**Problem to work on:**
Give the number of lines in the data that contain the word "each"; no other text is needed.

**Provided material:**

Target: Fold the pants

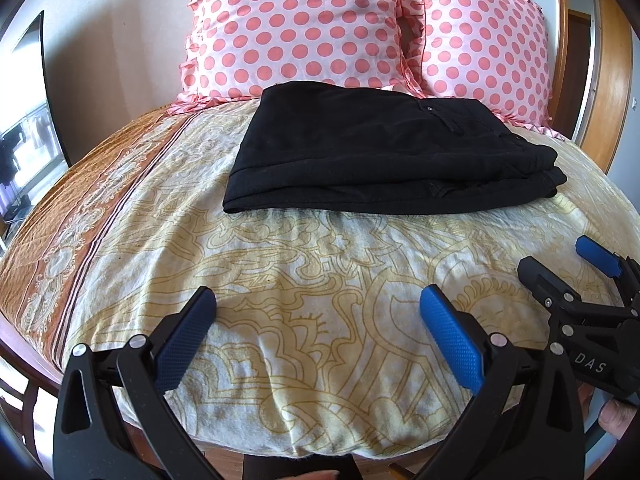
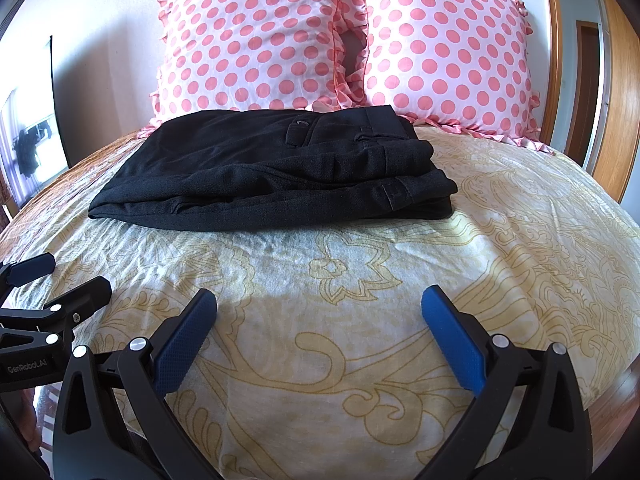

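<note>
The black pants (image 1: 384, 152) lie folded in a flat stack on the bed, just before the pillows; they also show in the right wrist view (image 2: 280, 172), with the waistband and a back pocket on top at the right. My left gripper (image 1: 318, 300) is open and empty, held over the near part of the bed, well short of the pants. My right gripper (image 2: 320, 300) is open and empty, also short of the pants. The right gripper shows at the right edge of the left wrist view (image 1: 560, 260), and the left gripper at the left edge of the right wrist view (image 2: 60, 276).
The bed has a cream sheet with a yellow pattern (image 1: 320, 264) and an orange border (image 1: 80, 216) at the left. Two pink polka-dot pillows (image 1: 296, 28) (image 2: 448, 52) stand against the wall behind the pants. A wooden door frame (image 2: 612, 100) is at the right.
</note>
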Motion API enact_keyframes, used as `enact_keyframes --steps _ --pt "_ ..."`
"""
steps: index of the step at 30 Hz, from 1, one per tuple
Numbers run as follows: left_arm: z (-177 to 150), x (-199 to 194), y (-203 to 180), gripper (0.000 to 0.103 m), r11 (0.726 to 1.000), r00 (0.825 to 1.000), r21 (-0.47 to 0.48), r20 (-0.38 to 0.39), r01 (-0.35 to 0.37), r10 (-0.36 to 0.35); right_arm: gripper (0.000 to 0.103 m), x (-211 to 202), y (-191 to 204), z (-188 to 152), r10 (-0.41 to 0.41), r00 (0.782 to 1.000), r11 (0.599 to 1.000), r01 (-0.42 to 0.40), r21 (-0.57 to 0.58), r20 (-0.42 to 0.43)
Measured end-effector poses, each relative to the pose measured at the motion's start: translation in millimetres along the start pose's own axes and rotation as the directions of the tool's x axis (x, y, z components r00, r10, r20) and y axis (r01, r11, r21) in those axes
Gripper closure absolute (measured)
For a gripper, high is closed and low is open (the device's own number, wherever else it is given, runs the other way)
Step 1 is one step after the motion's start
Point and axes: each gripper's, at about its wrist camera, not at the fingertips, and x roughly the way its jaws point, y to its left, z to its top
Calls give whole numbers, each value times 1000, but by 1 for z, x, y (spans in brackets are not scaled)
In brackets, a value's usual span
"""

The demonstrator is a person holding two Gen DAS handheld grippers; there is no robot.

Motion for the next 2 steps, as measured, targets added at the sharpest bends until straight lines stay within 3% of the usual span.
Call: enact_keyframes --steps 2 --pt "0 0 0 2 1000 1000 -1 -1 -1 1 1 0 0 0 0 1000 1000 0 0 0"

**Finished task:**
3